Globally, more than 800 million people suffer from malnutrition--with 7 million children under the age of five dying each year.

Diseases and parasites torment significant portions of mankind, with Malaria, TB, and Staph, making comebacks, and AIDS plaguing Africa and continuing to spread in Russia and China.

The life expectancies of people living in the most impoverished parts of the world are far lower than those living in the wealthiest (the life expectancy of a Japanese female born today is 83 years, while that of a Ugandan male is only 41 years). In large regions of the world human beings continue to reproduce at a rate greater than the ability of many nations to care for them via economic growth and environmentally sustainable long-term programs, thus leading to increased incidents of water scarcity, energy scarcity, starvation, poverty, ignorance, pollution, disease and war.

More people despise America than ever before, and more nations have weapons of mass destruction that could find their way into the hands of those people. Yet America continues to spend more money on manufacturing, using, and selling things that "go boom" all over the world, instead of spending more money on developing alternative energy resources that could make America a source of greater blessings instead of more extensive and expensive "booms."

Now here's Ted with the weather; it looks like another beautiful weekend.

And later, Florence will show us how to stuff a turkey until it gobbles for mercy.

And don't forget to stick around after the news for the HOME SHOPPING NETWORK!



In North America we are entrapped in an economic system whose very success depends on waste, gluttony, over-consumption, and debt. And like all systems, it is driven by a spirituality:

"You get what you deserve," is its invocation;

"You have what you horde," its doxology,

"You are what you can buy," its benediction.
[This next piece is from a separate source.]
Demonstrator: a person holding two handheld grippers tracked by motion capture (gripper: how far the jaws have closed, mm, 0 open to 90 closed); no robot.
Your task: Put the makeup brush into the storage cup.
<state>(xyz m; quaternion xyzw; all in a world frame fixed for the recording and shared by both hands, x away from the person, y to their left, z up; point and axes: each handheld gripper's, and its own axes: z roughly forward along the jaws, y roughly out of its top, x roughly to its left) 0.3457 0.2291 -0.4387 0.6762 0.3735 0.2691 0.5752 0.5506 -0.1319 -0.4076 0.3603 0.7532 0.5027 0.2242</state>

K.L.S., "Giving Good Gifts: Ideas and Resources for Avoiding the Malls: Third Edition," Peace Work (Baptist Peace Fellowship of North America, Charlotte, N.C.) No. 4-5, 2001



What about the sin of vanity? I wonder just how much time, intelligence and resources are wasted each year by the industries that produce, advertise and sell products to enlarge breasts, lengthen penises, fight baldness, hide wrinkles, and keep your lips glossy in 100 different shades of color? Not to mention branches of the various luxury industries that sell outrageously priced homes, cars and clothing. I recently read that the luxury car industry is booming, they can't produce enough cars priced $100,000 or above for all the wealthy people who want one, so there's a waiting list. "Step right this way to the end of civilization. No waiting. We were so vain."